§ **WHAT YOU ARE ASKED TO DO**
Below is a listing with pictures in it. Copy it exactly without them.

__________________________________________________

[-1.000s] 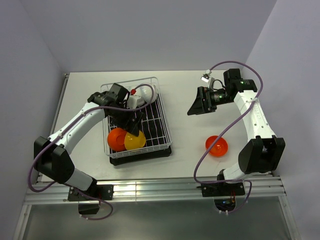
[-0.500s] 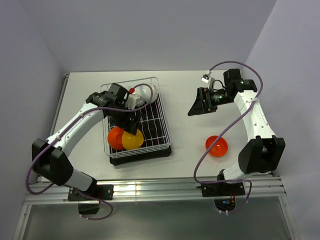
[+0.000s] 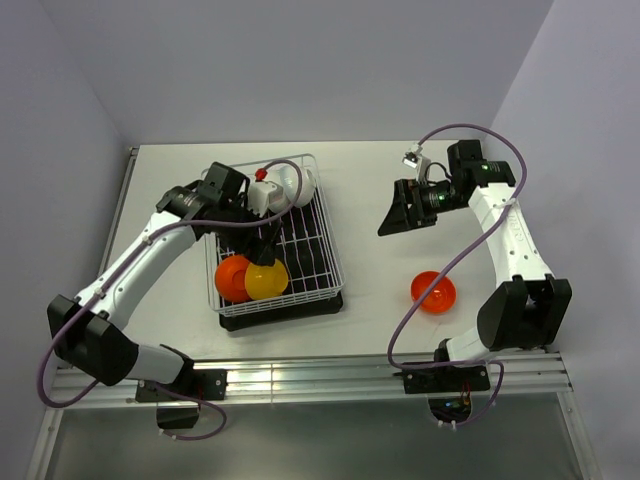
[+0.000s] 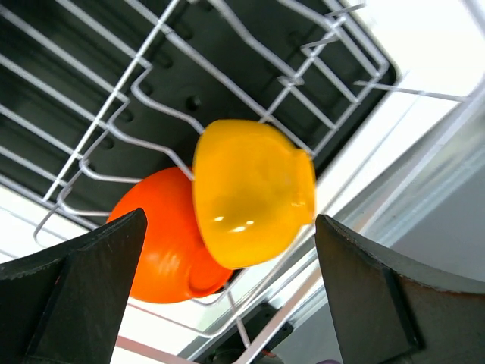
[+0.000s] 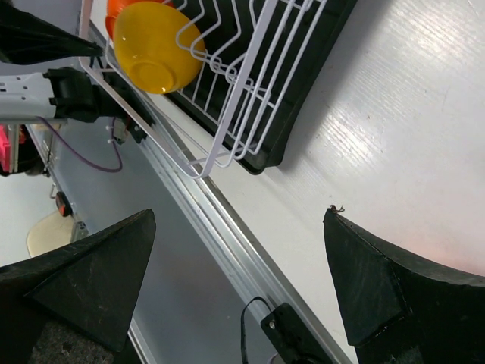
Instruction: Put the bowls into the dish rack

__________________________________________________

§ **ANSWER SPACE**
[-1.000s] 
[-0.500s] 
[+0.000s] 
[+0.000s] 
[+0.000s] 
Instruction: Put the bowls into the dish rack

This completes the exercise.